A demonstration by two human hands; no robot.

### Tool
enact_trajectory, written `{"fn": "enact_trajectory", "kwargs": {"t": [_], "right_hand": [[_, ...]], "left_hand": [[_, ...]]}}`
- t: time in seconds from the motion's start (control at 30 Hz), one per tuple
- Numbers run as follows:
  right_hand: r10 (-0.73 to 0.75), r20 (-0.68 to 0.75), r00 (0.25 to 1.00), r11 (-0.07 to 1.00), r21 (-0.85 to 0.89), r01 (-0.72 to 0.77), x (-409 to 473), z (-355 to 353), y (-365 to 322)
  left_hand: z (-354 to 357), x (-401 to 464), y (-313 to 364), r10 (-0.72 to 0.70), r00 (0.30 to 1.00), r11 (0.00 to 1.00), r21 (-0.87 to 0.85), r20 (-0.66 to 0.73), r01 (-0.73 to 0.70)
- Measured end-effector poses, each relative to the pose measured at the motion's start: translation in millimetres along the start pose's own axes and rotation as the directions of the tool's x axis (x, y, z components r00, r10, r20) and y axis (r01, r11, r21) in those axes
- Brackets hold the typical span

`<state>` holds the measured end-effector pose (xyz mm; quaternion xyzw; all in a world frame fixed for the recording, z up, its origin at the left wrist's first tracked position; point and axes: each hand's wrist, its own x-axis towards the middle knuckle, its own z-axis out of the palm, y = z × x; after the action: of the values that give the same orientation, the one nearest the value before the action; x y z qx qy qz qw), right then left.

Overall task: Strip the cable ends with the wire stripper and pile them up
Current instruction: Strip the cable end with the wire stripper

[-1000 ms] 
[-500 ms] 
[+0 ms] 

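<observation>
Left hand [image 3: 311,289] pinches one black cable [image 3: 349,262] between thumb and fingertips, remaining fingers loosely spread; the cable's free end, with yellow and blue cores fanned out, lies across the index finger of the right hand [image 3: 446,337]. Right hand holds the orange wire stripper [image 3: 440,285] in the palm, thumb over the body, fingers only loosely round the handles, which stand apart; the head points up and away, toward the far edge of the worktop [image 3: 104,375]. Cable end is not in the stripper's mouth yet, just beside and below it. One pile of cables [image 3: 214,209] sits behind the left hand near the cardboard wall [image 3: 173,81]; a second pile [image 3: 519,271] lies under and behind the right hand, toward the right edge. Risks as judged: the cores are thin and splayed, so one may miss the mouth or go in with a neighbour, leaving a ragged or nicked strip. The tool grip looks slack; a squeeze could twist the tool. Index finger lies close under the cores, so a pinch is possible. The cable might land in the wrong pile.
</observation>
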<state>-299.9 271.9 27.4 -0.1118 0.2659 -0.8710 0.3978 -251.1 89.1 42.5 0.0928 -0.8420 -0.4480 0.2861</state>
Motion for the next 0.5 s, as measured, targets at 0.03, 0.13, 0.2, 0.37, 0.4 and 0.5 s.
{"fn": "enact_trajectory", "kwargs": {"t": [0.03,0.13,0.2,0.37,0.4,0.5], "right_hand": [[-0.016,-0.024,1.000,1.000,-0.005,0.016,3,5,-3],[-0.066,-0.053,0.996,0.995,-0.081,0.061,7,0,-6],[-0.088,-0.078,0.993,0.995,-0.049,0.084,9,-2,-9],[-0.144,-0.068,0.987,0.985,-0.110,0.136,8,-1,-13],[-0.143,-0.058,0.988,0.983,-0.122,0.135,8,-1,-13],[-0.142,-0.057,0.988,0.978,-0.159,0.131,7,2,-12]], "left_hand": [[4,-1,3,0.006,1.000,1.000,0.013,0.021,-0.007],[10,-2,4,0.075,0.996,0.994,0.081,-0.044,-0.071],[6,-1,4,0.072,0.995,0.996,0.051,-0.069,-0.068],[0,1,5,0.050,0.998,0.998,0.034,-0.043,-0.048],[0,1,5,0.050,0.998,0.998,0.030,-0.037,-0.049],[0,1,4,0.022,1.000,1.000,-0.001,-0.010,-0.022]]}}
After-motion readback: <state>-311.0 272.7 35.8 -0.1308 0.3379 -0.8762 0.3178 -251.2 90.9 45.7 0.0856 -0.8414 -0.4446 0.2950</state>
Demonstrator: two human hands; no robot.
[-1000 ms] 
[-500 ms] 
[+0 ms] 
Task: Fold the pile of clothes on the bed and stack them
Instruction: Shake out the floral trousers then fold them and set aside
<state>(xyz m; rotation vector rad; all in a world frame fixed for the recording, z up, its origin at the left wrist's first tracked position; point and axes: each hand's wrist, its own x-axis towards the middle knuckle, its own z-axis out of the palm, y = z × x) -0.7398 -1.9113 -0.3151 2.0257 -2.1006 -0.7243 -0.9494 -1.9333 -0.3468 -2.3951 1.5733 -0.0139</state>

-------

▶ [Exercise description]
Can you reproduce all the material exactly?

▶ [Answer box]
A demonstration by two human hands; no robot.

### Tool
enact_trajectory, written `{"fn": "enact_trajectory", "kwargs": {"t": [_], "right_hand": [[_, ...]], "left_hand": [[_, ...]]}}`
- t: time in seconds from the motion's start (control at 30 Hz), one per tuple
- Numbers run as follows:
  right_hand: r10 (-0.73 to 0.75), r20 (-0.68 to 0.75), r00 (0.25 to 1.00), r11 (-0.07 to 1.00), r21 (-0.85 to 0.89), r01 (-0.72 to 0.77), x (-409 to 473), z (-355 to 353), y (-365 to 322)
  left_hand: z (-354 to 357), x (-401 to 464), y (-313 to 364), r10 (-0.72 to 0.70), r00 (0.30 to 1.00), r11 (0.00 to 1.00), r21 (-0.87 to 0.85), r20 (-0.66 to 0.73), r01 (-0.73 to 0.70)
- Measured end-effector poses, each relative to the pose measured at the motion's start: translation in millimetres along the start pose's own axes and rotation as the directions of the tool's x axis (x, y, z components r00, r10, r20) and y axis (r01, r11, r21) in those axes
- Brackets hold the typical span

`<state>` holds the measured end-effector pose (xyz mm; quaternion xyzw; all in a world frame fixed for the recording, z up, its origin at the left wrist's first tracked position; point and axes: each hand's wrist, its own x-axis towards the middle knuckle, its own z-axis out of the palm, y = z × x; after the action: of the values that give the same orientation, the one nearest the value before the action; x y z qx qy qz qw), right then left.

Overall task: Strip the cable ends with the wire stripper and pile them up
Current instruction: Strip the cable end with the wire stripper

[-1000 ms] 
[-500 ms] 
[+0 ms] 

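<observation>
Left hand [image 3: 311,289] pinches one black cable [image 3: 349,262] between thumb and fingertips, remaining fingers loosely spread; the cable's free end, with yellow and blue cores fanned out, lies across the index finger of the right hand [image 3: 446,337]. Right hand holds the orange wire stripper [image 3: 440,285] in the palm, thumb over the body, fingers only loosely round the handles, which stand apart; the head points up and away, toward the far edge of the worktop [image 3: 104,375]. Cable end is not in the stripper's mouth yet, just beside and below it. One pile of cables [image 3: 214,209] sits behind the left hand near the cardboard wall [image 3: 173,81]; a second pile [image 3: 519,271] lies under and behind the right hand, toward the right edge. Risks as judged: the cores are thin and splayed, so one may miss the mouth or go in with a neighbour, leaving a ragged or nicked strip. The tool grip looks slack; a squeeze could twist the tool. Index finger lies close under the cores, so a pinch is possible. The cable might land in the wrong pile.
</observation>
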<state>-299.9 271.9 27.4 -0.1118 0.2659 -0.8710 0.3978 -251.1 89.1 42.5 0.0928 -0.8420 -0.4480 0.2861</state>
Motion for the next 0.5 s, as measured, targets at 0.03, 0.13, 0.2, 0.37, 0.4 and 0.5 s.
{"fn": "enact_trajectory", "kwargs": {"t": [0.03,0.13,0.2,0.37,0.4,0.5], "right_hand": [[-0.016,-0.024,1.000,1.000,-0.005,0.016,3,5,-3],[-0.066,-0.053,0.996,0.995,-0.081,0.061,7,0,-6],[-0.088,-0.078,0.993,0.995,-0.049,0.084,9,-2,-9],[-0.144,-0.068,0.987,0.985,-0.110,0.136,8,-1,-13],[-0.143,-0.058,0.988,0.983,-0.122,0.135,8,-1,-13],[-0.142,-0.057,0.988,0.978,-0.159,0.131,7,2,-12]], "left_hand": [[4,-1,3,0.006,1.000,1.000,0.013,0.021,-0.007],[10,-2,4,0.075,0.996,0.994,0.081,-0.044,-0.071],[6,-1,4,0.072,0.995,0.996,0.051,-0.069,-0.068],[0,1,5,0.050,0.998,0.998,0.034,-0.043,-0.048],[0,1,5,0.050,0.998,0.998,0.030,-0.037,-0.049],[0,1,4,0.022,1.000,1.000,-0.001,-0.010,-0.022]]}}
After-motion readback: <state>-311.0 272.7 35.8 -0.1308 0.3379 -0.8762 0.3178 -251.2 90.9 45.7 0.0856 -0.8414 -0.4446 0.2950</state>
Demonstrator: two human hands; no robot.
[-1000 ms] 
[-500 ms] 
[+0 ms] 
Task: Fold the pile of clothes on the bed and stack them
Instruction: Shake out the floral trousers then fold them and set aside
<state>(xyz m; rotation vector rad; all in a world frame fixed for the recording, z up, its origin at the left wrist's first tracked position; point and axes: each hand's wrist, its own x-axis towards the middle knuckle, its own z-axis out of the palm, y = z × x) -0.7398 -1.9113 -0.3151 2.0257 -2.1006 -0.7243 -0.9494 -1.9333 -0.3468 -2.3951 1.5733 -0.0139</state>

The exercise is now complete.